● **Description of the task**:
Down to the last line, the material below should be reproduced exactly.

● **Material for the task**:
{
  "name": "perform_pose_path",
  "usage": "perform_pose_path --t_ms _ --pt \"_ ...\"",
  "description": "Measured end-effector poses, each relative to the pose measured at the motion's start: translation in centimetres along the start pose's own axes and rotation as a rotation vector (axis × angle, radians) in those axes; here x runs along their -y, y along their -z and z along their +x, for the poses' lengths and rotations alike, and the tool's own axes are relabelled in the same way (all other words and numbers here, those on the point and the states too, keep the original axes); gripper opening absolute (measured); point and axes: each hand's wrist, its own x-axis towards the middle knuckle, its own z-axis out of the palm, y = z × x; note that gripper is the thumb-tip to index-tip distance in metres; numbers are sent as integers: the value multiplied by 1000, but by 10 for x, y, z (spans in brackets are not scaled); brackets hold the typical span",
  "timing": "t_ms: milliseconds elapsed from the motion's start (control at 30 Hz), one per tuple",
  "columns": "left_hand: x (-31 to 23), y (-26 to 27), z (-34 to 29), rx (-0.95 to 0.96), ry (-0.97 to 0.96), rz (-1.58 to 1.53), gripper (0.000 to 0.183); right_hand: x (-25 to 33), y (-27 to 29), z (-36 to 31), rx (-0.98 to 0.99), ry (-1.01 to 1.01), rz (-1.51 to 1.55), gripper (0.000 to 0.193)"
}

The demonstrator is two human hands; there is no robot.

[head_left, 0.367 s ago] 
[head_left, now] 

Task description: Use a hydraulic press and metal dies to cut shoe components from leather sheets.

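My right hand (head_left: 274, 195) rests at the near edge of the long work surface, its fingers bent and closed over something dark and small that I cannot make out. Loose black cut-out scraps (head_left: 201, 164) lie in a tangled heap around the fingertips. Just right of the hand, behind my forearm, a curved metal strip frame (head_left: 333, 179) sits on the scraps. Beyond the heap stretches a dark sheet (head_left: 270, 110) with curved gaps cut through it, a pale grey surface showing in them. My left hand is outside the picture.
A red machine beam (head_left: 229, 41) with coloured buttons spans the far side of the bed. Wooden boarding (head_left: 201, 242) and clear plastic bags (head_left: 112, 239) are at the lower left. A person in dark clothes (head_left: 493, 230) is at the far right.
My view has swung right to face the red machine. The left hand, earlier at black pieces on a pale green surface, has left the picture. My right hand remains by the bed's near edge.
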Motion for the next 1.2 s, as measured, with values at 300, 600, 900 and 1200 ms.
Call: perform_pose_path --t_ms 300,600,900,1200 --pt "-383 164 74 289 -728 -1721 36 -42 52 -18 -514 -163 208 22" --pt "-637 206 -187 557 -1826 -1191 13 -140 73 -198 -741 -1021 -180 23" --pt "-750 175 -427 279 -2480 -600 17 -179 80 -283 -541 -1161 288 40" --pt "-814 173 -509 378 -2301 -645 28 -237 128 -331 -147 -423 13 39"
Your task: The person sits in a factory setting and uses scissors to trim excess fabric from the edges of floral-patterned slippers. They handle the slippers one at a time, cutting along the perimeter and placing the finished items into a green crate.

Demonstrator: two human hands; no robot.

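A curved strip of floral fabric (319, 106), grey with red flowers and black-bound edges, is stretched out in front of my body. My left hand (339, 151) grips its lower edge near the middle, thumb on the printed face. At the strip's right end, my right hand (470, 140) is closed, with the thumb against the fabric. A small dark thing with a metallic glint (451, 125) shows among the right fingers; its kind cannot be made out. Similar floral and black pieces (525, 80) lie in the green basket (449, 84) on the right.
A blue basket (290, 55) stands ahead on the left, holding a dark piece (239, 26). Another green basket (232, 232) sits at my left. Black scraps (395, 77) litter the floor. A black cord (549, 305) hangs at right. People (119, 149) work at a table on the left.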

● **Task answer**:
{
  "name": "perform_pose_path",
  "usage": "perform_pose_path --t_ms _ --pt \"_ ...\"",
  "description": "Measured end-effector poses, each relative to the pose measured at the motion's start: translation in centimetres along the start pose's own axes and rotation as a rotation vector (axis × angle, radians) in those axes; here x runs along their -y, y along their -z and z along their +x, for the poses' lengths and rotations alike, and the tool's own axes are relabelled in the same way (all other words and numbers here, those on the point and the states too, keep the original axes); gripper opening absolute (measured); point and axes: each hand's wrist, its own x-axis towards the middle knuckle, its own z-axis out of the palm, y = z × x; note that gripper is the thumb-tip to index-tip distance in metres; numbers are sent as integers: the value multiplied by 1000, but by 10 for x, y, z (spans in brackets are not scaled); brackets hold the typical span",
  "timing": "t_ms: milliseconds elapsed from the motion's start (control at 30 Hz), one per tuple",
  "columns": "left_hand: x (-31 to 23), y (-26 to 27), z (-34 to 29), rx (-0.95 to 0.96), ry (-0.97 to 0.96), rz (-1.58 to 1.53), gripper (0.000 to 0.183); right_hand: x (-25 to 33), y (-27 to 29), z (-36 to 31), rx (-0.98 to 0.99), ry (-1.01 to 1.01), rz (-1.51 to 1.55), gripper (0.000 to 0.193)"
}

The demonstrator is two human hands; there is no robot.

[head_left, 0.367 s ago] 
[head_left, now] 

Task description: Use a hydraulic press and metal dies to cut shoe components from leather sheets.

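My right hand (head_left: 274, 195) rests at the near edge of the long work surface, its fingers bent and closed over something dark and small that I cannot make out. Loose black cut-out scraps (head_left: 201, 164) lie in a tangled heap around the fingertips. Just right of the hand, behind my forearm, a curved metal strip frame (head_left: 333, 179) sits on the scraps. Beyond the heap stretches a dark sheet (head_left: 270, 110) with curved gaps cut through it, a pale grey surface showing in them. My left hand is outside the picture.
A red machine beam (head_left: 229, 41) with coloured buttons spans the far side of the bed. Wooden boarding (head_left: 201, 242) and clear plastic bags (head_left: 112, 239) are at the lower left. A person in dark clothes (head_left: 493, 230) is at the far right.
My view has swung right to face the red machine. The left hand, earlier at black pieces on a pale green surface, has left the picture. My right hand remains by the bed's near edge.
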Motion for the next 1.2 s, as measured, with values at 300, 600, 900 and 1200 ms.
Call: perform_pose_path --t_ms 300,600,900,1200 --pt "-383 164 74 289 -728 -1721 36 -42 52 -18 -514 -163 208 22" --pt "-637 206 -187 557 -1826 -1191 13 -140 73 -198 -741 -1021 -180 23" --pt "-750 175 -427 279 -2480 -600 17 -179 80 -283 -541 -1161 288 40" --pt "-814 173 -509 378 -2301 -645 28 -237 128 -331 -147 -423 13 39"
Your task: The person sits in a factory setting and uses scissors to trim excess fabric from the edges of floral-patterned slippers. They handle the slippers one at a time, cutting along the perimeter and placing the finished items into a green crate.

Demonstrator: two human hands; no robot.

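A curved strip of floral fabric (319, 106), grey with red flowers and black-bound edges, is stretched out in front of my body. My left hand (339, 151) grips its lower edge near the middle, thumb on the printed face. At the strip's right end, my right hand (470, 140) is closed, with the thumb against the fabric. A small dark thing with a metallic glint (451, 125) shows among the right fingers; its kind cannot be made out. Similar floral and black pieces (525, 80) lie in the green basket (449, 84) on the right.
A blue basket (290, 55) stands ahead on the left, holding a dark piece (239, 26). Another green basket (232, 232) sits at my left. Black scraps (395, 77) litter the floor. A black cord (549, 305) hangs at right. People (119, 149) work at a table on the left.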

The exercise concludes with that.